Closed derekmahar closed 2 years ago
I verified that REGEXP_REPLACE
in csvq v1.14.1-pr.1 does not support substitution operator \u
:
derek@derek-TB350-BTC:~/Downloads/csvq-v1.14.1-pr.1-linux-amd64$ ./csvq "SELECT REGEXP_REPLACE('abc abc', '(\w+)', '\u\$1')"
+----------------------------------------------+
| REGEXP_REPLACE('abc abc', '(\\w+)', '\\u$1') |
+----------------------------------------------+
| \uabc \uabc |
+----------------------------------------------+
I'm sorry if you feel this is rude, but I have a question. Are the features you suggested what you actually needed in some situations? Or are you aiming for the perfect tool?
Csvq is not originally designed to do very complex processing, and there are usually other good solutions for such things. There is no need to try to do everything with one tool when there are many other great tools in the world.
By the way, you can get the results with the current features of csvq. For example, you can create a user-defined function to get the result you want.
Declare the user-defined function in a file named "capitalize.sql".
DECLARE CAPITALIZE FUNCTION (@str) AS BEGIN
DECLARE @result := '';
DECLARE @list := REGEXP_FIND_ALL(@str, '\w+');
DECLARE @i := 0;
WHILE TRUE
DO
DECLARE @item := JSON_VALUE('[' || @i || '][0]', @list);
IF @item IS NULL THEN
BREAK;
END IF;
IF 0 < LEN(@item) THEN
IF 0 < LEN(@result) THEN
@result := @result || ' ';
END IF;
@result := @result || UPPER(SUBSTRING(@item FROM 1 FOR 1));
END IF;
IF 1 < LEN(@item) THEN
@result := @result || SUBSTRING(@item FROM 2);
END IF;
@i := @i + 1;
END WHILE;
RETURN @result;
END;
And run a sql with the SOURCE command.
$ csvq "SOURCE `capitalize.sql`; SELECT CAPITALIZE('capitalize initials of all names')"

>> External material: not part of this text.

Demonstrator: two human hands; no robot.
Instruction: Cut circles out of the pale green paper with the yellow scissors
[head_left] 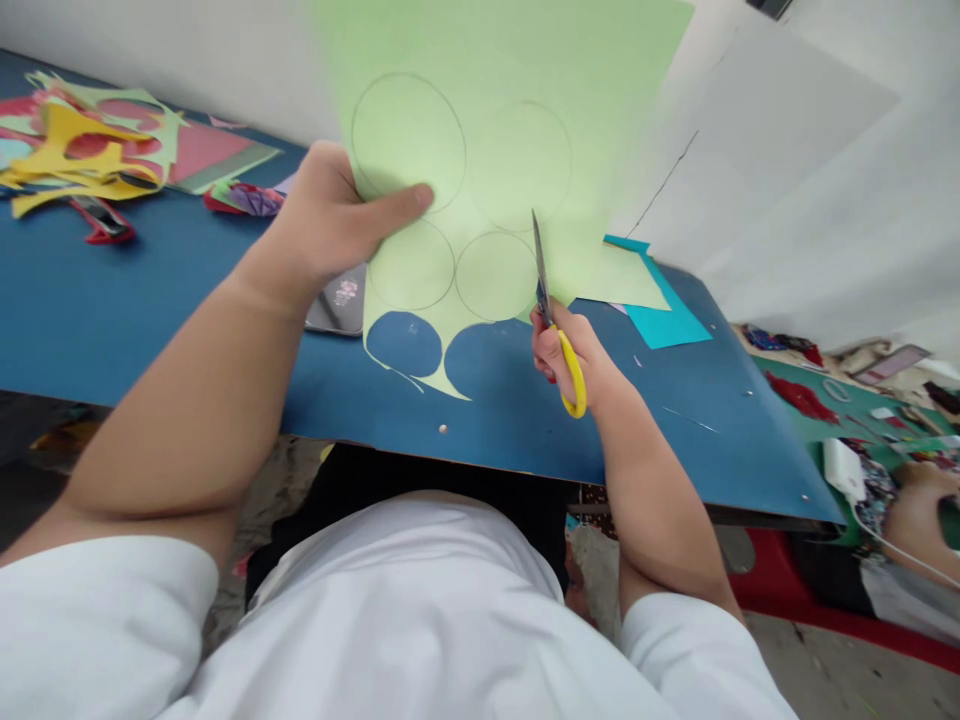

+------------------------------------------------+
| CAPITALIZE('capitalize initials of all names') |
+------------------------------------------------+
| Capitalize Initials Of All Names |
+------------------------------------------------+
Thank you for this solution. I don't think your response was rude at all.
I do have a specific purpose. I want to capitalize the initials of names in a column that contains full names in mixed case. ;-) I think this is not such a complicated problem and so I prefer to use csvq than resort to another tool or a lower level programming language like Rust, Java, or heaven forbid, Python.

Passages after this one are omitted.